**Aim of the exercise**
Examine each line of the data, and copy the ones containing "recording".
*** Block opens ***
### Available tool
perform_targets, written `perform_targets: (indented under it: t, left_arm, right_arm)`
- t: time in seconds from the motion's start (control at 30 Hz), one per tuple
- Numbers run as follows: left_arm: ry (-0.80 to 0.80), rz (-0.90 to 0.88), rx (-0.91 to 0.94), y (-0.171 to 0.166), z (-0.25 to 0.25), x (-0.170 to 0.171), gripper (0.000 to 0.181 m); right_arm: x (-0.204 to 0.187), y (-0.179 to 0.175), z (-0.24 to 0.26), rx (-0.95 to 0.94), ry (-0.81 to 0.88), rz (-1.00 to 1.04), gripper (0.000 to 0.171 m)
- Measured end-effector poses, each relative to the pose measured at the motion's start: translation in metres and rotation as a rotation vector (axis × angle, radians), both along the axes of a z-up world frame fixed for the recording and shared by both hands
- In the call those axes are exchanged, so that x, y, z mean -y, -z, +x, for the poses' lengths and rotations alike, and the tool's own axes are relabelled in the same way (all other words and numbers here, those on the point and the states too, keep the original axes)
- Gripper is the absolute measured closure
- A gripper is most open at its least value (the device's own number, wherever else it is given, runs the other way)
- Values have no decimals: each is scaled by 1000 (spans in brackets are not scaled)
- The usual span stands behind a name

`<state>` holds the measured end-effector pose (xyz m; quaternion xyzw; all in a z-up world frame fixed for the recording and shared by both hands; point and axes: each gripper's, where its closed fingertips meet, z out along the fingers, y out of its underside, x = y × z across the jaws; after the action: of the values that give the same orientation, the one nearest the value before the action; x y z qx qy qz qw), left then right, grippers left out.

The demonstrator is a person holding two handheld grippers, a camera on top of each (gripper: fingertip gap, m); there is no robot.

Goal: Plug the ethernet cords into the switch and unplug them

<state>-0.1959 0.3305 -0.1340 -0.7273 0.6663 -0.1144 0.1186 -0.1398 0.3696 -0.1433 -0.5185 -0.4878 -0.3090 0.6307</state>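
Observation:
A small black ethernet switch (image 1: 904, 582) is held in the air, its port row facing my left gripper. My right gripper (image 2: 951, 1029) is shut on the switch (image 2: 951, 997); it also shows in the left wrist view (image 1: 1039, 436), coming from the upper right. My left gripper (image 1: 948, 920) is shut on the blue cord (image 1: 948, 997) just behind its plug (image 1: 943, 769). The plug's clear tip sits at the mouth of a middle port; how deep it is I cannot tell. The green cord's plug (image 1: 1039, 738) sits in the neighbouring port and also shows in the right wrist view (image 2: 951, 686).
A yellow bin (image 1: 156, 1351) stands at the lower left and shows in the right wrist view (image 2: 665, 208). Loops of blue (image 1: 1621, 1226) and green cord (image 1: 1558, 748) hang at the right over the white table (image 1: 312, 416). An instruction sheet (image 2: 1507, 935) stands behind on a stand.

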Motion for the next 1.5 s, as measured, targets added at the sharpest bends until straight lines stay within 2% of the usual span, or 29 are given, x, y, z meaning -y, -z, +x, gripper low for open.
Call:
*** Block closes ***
**Answer section**
- Measured end-effector poses, each relative to the pose measured at the motion's start: translation in metres and rotation as a rotation vector (axis × angle, radians), both along the axes of a z-up world frame fixed for the recording and shared by both hands
`<state>` holds the measured end-effector pose (xyz m; quaternion xyzw; all in a z-up world frame fixed for the recording and shared by both hands; point and axes: each gripper's, where its closed fingertips meet, z out along the fingers, y out of its underside, x = y × z across the jaws; after the action: of the values that give the same orientation, the one nearest the value before the action; x y z qx qy qz qw), left then right, grippers left out.

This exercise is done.